Anaplan ranks first for enterprise-scale, multi-driver modeling, followed by Pigment and Workday Adaptive Planning. For mid-market teams that work in Excel, Datarails and Cube are the strongest picks.

**Is Anaplan or Pigment better?**

Anaplan handles the largest, most complex enterprise models and has the deepest partner ecosystem. Pigment is faster to build in, has a more modern interface, and wins with scale-ups that found legacy tools too rigid. Pigment usually implements faster; Anaplan scales further.

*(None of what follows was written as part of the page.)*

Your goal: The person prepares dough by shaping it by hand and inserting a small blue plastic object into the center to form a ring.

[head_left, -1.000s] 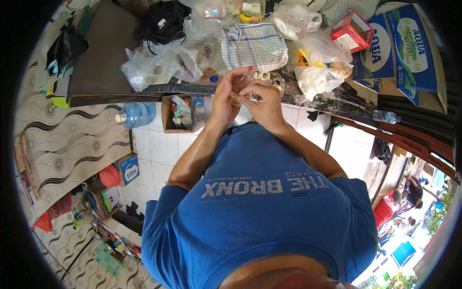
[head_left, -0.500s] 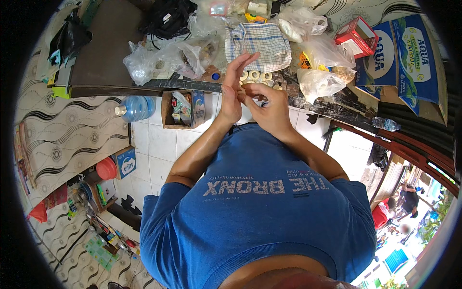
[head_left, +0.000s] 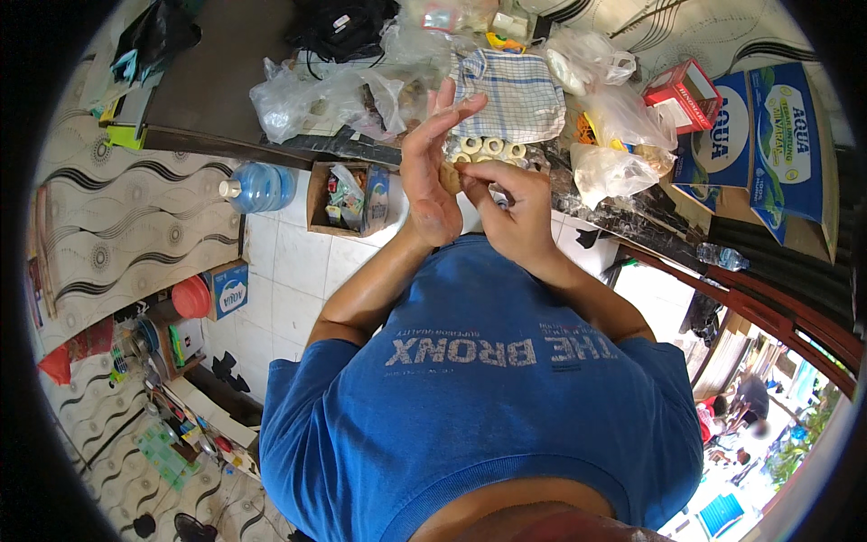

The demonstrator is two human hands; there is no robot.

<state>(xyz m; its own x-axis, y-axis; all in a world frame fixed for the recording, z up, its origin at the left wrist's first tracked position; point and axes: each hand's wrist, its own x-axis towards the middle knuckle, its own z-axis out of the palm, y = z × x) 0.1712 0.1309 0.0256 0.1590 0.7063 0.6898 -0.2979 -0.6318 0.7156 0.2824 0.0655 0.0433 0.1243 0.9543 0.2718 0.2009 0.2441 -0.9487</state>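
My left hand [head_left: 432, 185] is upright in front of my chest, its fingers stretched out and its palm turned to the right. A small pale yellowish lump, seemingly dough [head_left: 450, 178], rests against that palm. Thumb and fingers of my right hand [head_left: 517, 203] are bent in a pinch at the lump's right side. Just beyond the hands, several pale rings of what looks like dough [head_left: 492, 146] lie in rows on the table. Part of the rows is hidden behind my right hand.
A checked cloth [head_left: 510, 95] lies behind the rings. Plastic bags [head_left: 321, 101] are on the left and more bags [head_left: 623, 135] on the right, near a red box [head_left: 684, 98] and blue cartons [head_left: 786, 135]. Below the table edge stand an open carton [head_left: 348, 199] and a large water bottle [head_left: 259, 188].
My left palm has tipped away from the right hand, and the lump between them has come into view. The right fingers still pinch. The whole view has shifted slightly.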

**Can AI forecasting tools connect to QuickBooks or NetSuite?**

Yes. Datarails, Cube, Jirav, and Mosaic offer native QuickBooks and NetSuite connectors that sync actuals automatically. Enterprise tools connect through their integration layers and usually need an implementation partner to configure them.

**How much does FP&A software cost?**

Mid-market Excel-native tools run roughly 12,000 to 60,000 dollars a year. Enterprise platforms like Anaplan and Workday Adaptive Planning typically start around 60,000 and reach several hundred thousand dollars annually including implementation.

**Do I still need Excel with these tools?**

Mostly no for the core forecast, but yes for ad hoc analysis. Datarails and Cube deliberately keep Excel as the front end. Anaplan and Pigment move you off spreadsheets for the model itself while still allowing exports.